The soundness confirmation of the root mean square measurement method here is performed when the neutron measurement is in the pulse number measurement state (pulse number measurement mode). Therefore, the above-mentioned determination result 52 needs to be output to the outside when the neutron measurement is in the pulse number measurement mode. The pulse number measurement mode determination circuit 36 determines whether the neutron measurement is in the pulse number measurement mode.

Whether the neutron measurement mode is the pulse number measurement mode or the root mean square measurement mode can be determined by the value of the measured neutron flux. Switching of this measurement mode is performed based on the measured values of both the neutron flux by pulse number measurement or the neutron flux by root mean square measurement. For example, as shown in FIG. 6, 1) root mean square neutron flux is 1 or less. : Neutron measurement by pulse number measurement method (pulse number measurement area) 2) Mean neutron flux value is 1 or more and value 2 or less: By pulse number measurement method and weighted calculation of medieval flux measurements of each of the root mean square measurement methods Neutron measurement (transition region. Weighting calculation so that the neutron flux component by the pulse number measurement becomes dominant at the location near the value 1, and the neutron flux component by the root mean square measurement becomes dominant at the location near the value 2. 3) Root mean square neutron flux is 2 or more: A method called neutron measurement by a root mean square measurement method (root mean square measurement area) is used.

Therefore, the pulse number measurement state determination circuit 36 in the neutron measurement apparatus according to this embodiment determines that the pulse number measurement mode is in effect because the value of the root mean square neutron flux is smaller than 1. The pulse measurement mode flag 32 is output. This pulse measurement mode flag 32
Is ANDed with the determination result 52 which is the output of the comparison circuit 48.
It is used for calculation, and in the pulse measurement mode, the abnormal signal output 53 is transmitted to the outside.

The neutron measuring apparatus of this embodiment can detect an abnormality in the root mean square measurement function even before the operation of the root mean square measurement function. It is possible to further improve the reliability of neutron measurement when the reactor is started. Specifically, while the reactor is shut down, the change in the root mean square neutron flux before the offset correction is in the normal state (see FIG. 2), while the root mean square neutron flux before the offset correction as shown in FIG. 3 is performed.
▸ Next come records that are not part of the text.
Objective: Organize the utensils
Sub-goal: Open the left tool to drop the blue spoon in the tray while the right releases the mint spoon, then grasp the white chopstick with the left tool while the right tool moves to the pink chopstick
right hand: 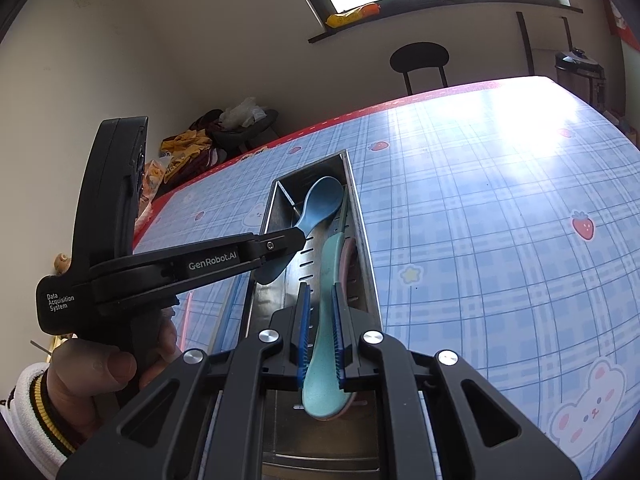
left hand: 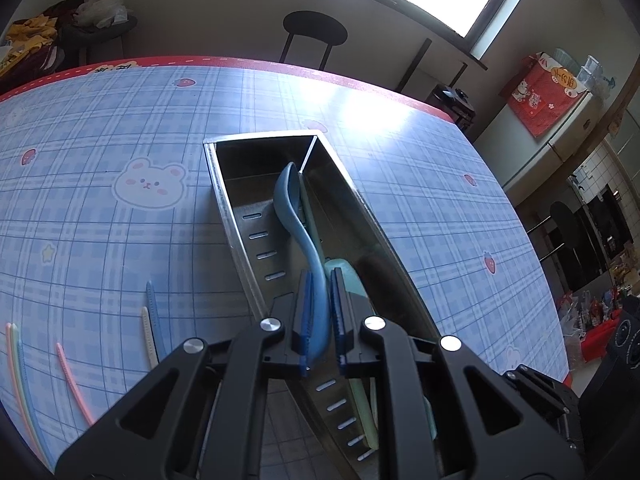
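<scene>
A long steel utensil tray [left hand: 264, 138] with a slotted floor lies on the blue checked tablecloth. My left gripper [left hand: 321, 280] is shut on the handle of a blue spoon [left hand: 288, 192], whose bowl rests low inside the tray's far end. Beside it lies a teal spoon [left hand: 344, 276]. In the right wrist view my right gripper [right hand: 321, 290] is shut on the teal spoon [right hand: 326, 344] over the tray [right hand: 366, 248], with a pink spoon [right hand: 350, 252] under it. The left gripper [right hand: 298, 236] reaches in from the left, holding the blue spoon [right hand: 322, 200].
Several coloured chopsticks [left hand: 152, 308] lie on the cloth left of the tray, more [left hand: 72, 380] near the table's edge. A person's hand [right hand: 112, 364] holds the left gripper's grip. A dark chair [left hand: 314, 32] stands behind the table's red far edge.
</scene>
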Available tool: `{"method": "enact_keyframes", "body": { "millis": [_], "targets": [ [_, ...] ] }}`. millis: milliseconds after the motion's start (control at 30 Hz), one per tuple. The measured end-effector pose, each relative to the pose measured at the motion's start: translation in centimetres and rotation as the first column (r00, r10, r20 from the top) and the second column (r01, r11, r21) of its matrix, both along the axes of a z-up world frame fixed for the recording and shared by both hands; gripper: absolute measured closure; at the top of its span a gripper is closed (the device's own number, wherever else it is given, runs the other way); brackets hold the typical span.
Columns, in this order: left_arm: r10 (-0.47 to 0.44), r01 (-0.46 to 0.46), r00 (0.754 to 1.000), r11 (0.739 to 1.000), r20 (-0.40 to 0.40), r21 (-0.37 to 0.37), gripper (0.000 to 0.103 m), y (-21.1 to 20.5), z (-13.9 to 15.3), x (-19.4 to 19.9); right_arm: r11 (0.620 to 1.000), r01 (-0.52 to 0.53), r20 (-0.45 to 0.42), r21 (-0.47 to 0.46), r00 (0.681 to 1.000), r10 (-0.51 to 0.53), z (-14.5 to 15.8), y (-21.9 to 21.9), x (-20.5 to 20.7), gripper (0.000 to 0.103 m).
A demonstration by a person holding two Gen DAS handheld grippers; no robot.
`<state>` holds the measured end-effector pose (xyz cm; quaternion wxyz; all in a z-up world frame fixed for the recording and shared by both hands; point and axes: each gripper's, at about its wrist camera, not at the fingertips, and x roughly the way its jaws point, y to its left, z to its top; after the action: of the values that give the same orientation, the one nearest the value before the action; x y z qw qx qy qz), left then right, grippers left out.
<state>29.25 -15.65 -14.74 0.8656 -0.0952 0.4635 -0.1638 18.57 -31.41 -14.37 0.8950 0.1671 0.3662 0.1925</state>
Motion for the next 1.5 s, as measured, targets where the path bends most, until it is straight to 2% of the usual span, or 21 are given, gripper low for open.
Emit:
{"method": "enact_keyframes", "body": {
  "millis": [200,267,333,467,600,867,967,1100,1367,1500],
  "targets": [
    [-0.005,0.005,0.999,1.000,0.036,-0.010,0.086,0.7,1.6,-0.3,1.000,-0.003,0.015,0.004,1.000,0.003,0.6,-0.3,-0.5,0.092],
    [-0.004,0.004,0.999,1.000,0.050,-0.007,0.082,1.1,2.1,-0.7,1.000,-0.008,0.022,0.006,1.000,0.008,0.9,-0.3,-0.8,0.092],
    [-0.006,0.006,0.998,1.000,0.066,0.006,0.077,1.6,2.7,-1.3,1.000,-0.011,0.029,0.010,1.000,0.010,1.2,-0.3,-1.2,0.092],
    [-0.032,0.026,0.993,0.998,0.118,0.048,0.074,3.5,3.9,-3.3,0.998,-0.050,0.052,0.030,0.997,0.049,1.8,0.0,-1.9,0.092],
    [-0.036,0.019,0.982,0.996,0.186,0.089,0.068,7.2,4.9,-6.8,0.994,-0.109,0.076,0.019,0.991,0.107,2.2,1.2,-2.6,0.092],
    [0.028,-0.084,0.957,0.979,0.288,0.185,0.067,17.2,5.4,-15.2,0.978,-0.199,0.133,-0.064,0.970,0.205,3.3,4.8,-4.7,0.091],
    [0.064,-0.121,0.953,0.976,0.296,0.180,0.065,20.9,5.1,-18.1,0.974,-0.212,0.159,-0.076,0.962,0.221,4.0,6.0,-5.6,0.091],
    [0.092,-0.153,0.955,0.968,0.280,0.201,0.062,24.3,3.7,-20.6,0.963,-0.253,0.162,-0.094,0.950,0.265,4.2,8.5,-6.5,0.082],
    [0.135,-0.178,0.964,0.968,0.227,0.178,0.062,27.6,0.8,-22.7,0.939,-0.309,0.034,-0.151,0.948,0.317,1.2,14.1,-5.8,0.082],
    [0.132,-0.177,0.968,0.961,0.213,0.212,0.062,27.4,-0.2,-23.1,0.919,-0.334,-0.001,-0.212,0.940,0.342,0.0,15.9,-6.2,0.082]
  ]
}}
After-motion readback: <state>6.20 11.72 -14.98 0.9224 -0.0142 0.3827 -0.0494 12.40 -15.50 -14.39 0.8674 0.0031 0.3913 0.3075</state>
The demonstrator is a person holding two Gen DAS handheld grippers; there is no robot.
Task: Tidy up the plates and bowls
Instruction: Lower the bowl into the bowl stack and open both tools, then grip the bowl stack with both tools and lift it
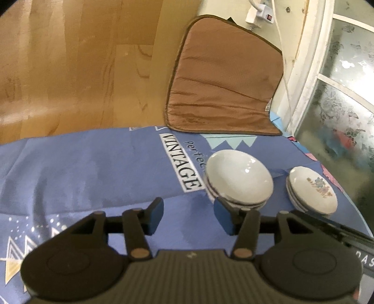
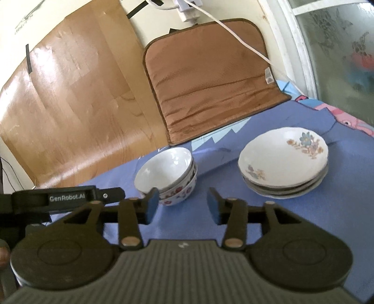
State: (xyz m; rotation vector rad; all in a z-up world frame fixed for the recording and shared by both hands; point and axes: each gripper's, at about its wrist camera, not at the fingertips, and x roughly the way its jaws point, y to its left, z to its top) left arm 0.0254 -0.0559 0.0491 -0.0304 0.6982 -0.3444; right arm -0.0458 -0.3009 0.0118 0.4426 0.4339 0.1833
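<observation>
A stack of white bowls with a flower pattern on the lowest one stands on the blue cloth; it also shows in the left wrist view. To its right is a stack of flowered plates, seen in the left wrist view too. My left gripper is open and empty, its right finger just in front of the bowl stack. My right gripper is open and empty, in front of the gap between bowls and plates. The left gripper's body shows at the left of the right wrist view.
A brown cushion leans against the wall behind the dishes. A wooden board stands to its left. A white power strip with a cable hangs above. A frosted glass window is at the right.
</observation>
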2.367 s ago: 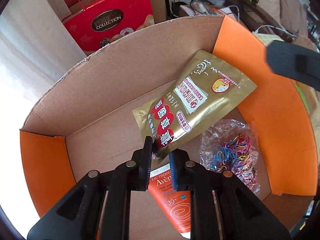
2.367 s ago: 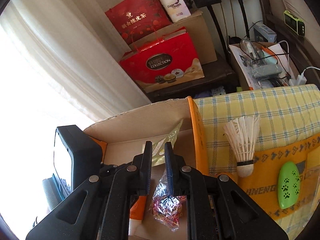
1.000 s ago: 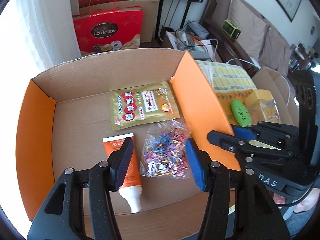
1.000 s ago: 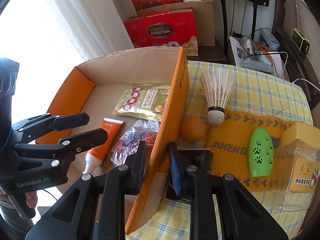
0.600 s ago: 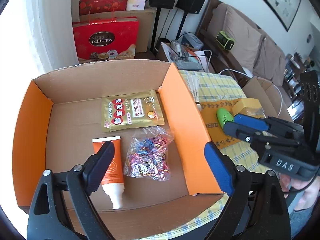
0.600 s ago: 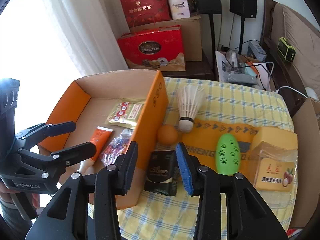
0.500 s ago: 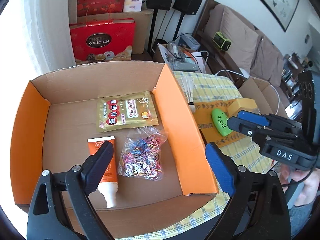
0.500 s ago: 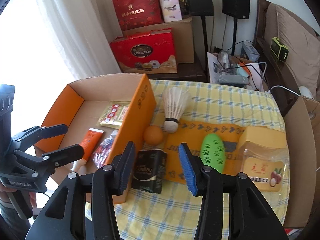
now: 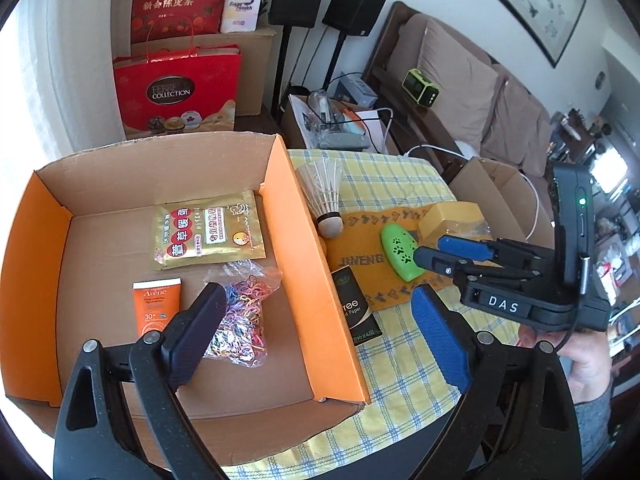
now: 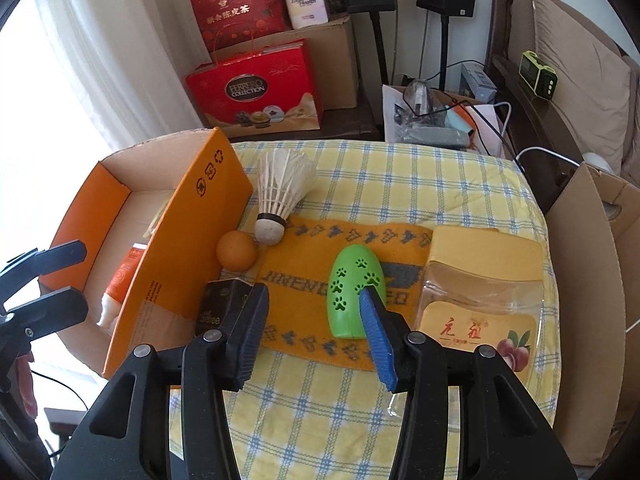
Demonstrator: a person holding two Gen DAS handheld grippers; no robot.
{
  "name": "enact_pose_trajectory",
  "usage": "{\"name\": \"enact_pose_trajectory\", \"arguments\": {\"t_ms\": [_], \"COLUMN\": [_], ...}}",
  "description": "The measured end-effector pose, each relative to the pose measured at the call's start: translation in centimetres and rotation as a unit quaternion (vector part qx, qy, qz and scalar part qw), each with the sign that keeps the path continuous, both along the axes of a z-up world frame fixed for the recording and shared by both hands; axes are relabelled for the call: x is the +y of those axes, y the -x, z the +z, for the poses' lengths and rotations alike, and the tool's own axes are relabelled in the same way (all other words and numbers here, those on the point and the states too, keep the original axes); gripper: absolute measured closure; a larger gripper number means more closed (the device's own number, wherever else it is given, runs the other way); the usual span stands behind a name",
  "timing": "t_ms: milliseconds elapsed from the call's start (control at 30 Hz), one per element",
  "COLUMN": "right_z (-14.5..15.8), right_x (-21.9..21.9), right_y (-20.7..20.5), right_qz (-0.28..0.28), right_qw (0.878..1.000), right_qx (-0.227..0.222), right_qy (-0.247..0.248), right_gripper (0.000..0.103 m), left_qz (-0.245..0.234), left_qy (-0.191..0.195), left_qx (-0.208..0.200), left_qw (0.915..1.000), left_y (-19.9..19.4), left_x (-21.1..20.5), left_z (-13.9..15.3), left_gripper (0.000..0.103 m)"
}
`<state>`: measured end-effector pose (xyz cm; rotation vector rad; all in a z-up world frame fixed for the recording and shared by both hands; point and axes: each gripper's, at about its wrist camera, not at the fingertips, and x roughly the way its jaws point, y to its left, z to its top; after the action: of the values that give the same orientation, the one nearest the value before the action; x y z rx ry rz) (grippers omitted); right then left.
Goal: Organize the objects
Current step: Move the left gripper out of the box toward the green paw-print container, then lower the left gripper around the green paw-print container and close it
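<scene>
Green paw-print case (image 10: 355, 291) lies on orange mat (image 10: 304, 280), right of cardboard box (image 10: 176, 248). Right gripper (image 10: 316, 336) hovers over it, jaws apart, empty. Left gripper (image 9: 316, 332) wide open above the box's right wall.

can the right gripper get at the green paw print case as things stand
Probably yes. The right gripper is open and empty, close to the green paw-print case, which lies on the orange mat with nothing on top of it.

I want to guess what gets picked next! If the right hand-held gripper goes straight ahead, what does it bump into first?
Probably the orange woven mat between its open fingers, with the green paw-print case just beside its right finger; depth is hard to judge.
</scene>
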<state>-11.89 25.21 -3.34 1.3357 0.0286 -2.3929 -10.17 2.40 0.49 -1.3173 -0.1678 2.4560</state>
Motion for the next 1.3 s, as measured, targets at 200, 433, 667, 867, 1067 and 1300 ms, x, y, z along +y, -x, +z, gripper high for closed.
{"name": "enact_pose_trajectory", "arguments": {"t_ms": [200, 433, 667, 867, 1067, 1300], "right_z": [-1.3, -1.8, -2.5, -5.0, -6.2, -5.9], "right_x": [-1.5, -0.8, -2.4, -4.4, -5.1, -5.0], "right_y": [-0.1, 1.7, 1.1, 0.9, 0.7, 0.4], "right_qz": [0.013, -0.006, 0.041, 0.056, 0.064, 0.057], "right_qw": [1.000, 1.000, 0.997, 0.992, 0.987, 0.987], "right_qx": [-0.007, -0.012, -0.049, -0.086, -0.108, -0.101], "right_qy": [-0.015, -0.011, 0.050, 0.070, 0.099, 0.109], "right_gripper": [0.055, 0.055, 0.055, 0.060, 0.065, 0.075], "left_qz": [0.003, 0.003, 0.006, 0.009, 0.008, 0.008], "left_qy": [0.000, -0.009, -0.011, -0.012, -0.010, -0.014], "left_qx": [-0.004, -0.005, -0.010, -0.013, -0.016, -0.020], "left_qw": [1.0000, 0.9999, 0.9999, 0.9998, 0.9998, 0.9997], "left_y": [0.2, 0.4, 0.7, 0.7, 0.8, 0.9], "left_x": [0.4, 0.5, 0.7, 0.6, 0.5, 0.6], "left_z": [-0.2, -0.2, -0.5, -0.8, -1.0, -1.2], "left_gripper": [0.010, 0.010, 0.010, 0.010, 0.010, 0.010]}}
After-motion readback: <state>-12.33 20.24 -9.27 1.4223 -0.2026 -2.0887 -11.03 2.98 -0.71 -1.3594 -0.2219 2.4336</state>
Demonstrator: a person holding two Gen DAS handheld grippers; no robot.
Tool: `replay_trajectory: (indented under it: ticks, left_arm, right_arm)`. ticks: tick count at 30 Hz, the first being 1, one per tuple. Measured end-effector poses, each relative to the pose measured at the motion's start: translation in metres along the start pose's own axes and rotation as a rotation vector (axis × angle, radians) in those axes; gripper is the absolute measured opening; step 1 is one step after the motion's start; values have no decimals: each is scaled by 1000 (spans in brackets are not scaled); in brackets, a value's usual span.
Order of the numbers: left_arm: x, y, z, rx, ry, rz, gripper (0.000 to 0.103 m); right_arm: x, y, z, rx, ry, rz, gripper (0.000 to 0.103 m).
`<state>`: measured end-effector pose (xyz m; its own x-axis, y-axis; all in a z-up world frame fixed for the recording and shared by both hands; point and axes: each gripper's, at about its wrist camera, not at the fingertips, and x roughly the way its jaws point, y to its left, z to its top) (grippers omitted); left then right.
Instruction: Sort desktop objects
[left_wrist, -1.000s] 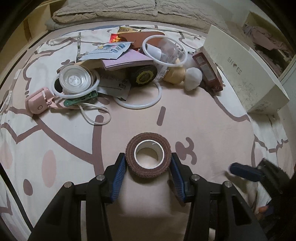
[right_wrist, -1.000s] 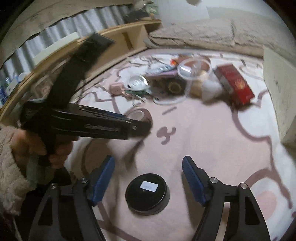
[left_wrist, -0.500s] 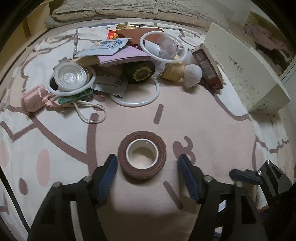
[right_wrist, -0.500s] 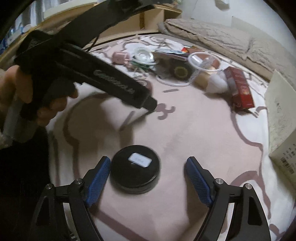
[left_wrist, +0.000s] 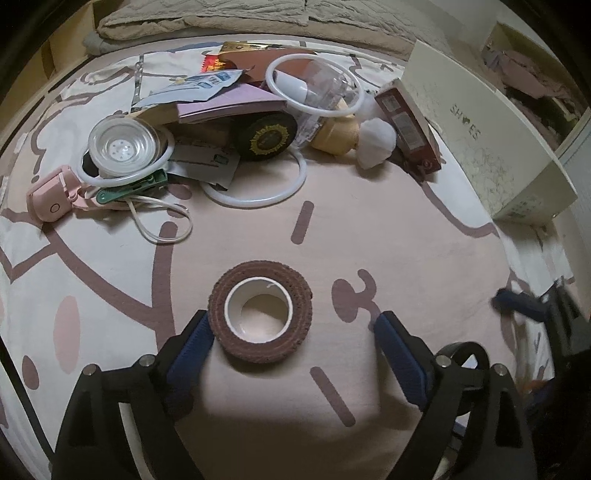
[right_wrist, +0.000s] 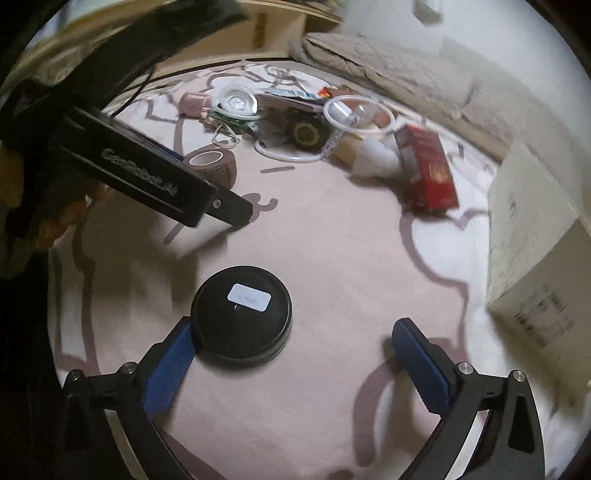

When the neutron measuring apparatus according to the present embodiment is in an abnormal state exhibiting a large fluctuation, the root mean square is taken with respect to the fluctuation from the average value of the neutron flux values as shown in FIG. In comparison with the reference value, a variation larger than the reference value is found and is output to the outside as an abnormal signal.

The neutron measuring apparatus of the above embodiment is
Second root mean square calculation means for performing a mean square of the variation of the output of the mean square calculation means offset by the offset means, and output of the second mean square calculation means during the reactor shutdown are predetermined. The comparison means was provided for outputting an abnormal signal when it became larger than the reference value, but the absolute value average calculation means for averaging the absolute values of the magnitudes of the outputs of the mean square calculation means offset by the offset means and , It is also possible to find an abnormality in a neutron measurement device equipped with a comparison means that outputs an abnormality signal when the output of the absolute value average calculation means becomes larger than a predetermined reference value during a reactor shutdown. .

[0022]

According to the present invention, when there is an abnormality that causes fluctuations in the root-mean-square measurement (a defect in the components of the neutron measuring apparatus or the intrusion of external electrical noise), the abnormality is calculated as the root-mean-square. It is possible to obtain a neutron measurement device that can detect and display anomalies before the measurement function operates and can easily determine that such anomalies exist.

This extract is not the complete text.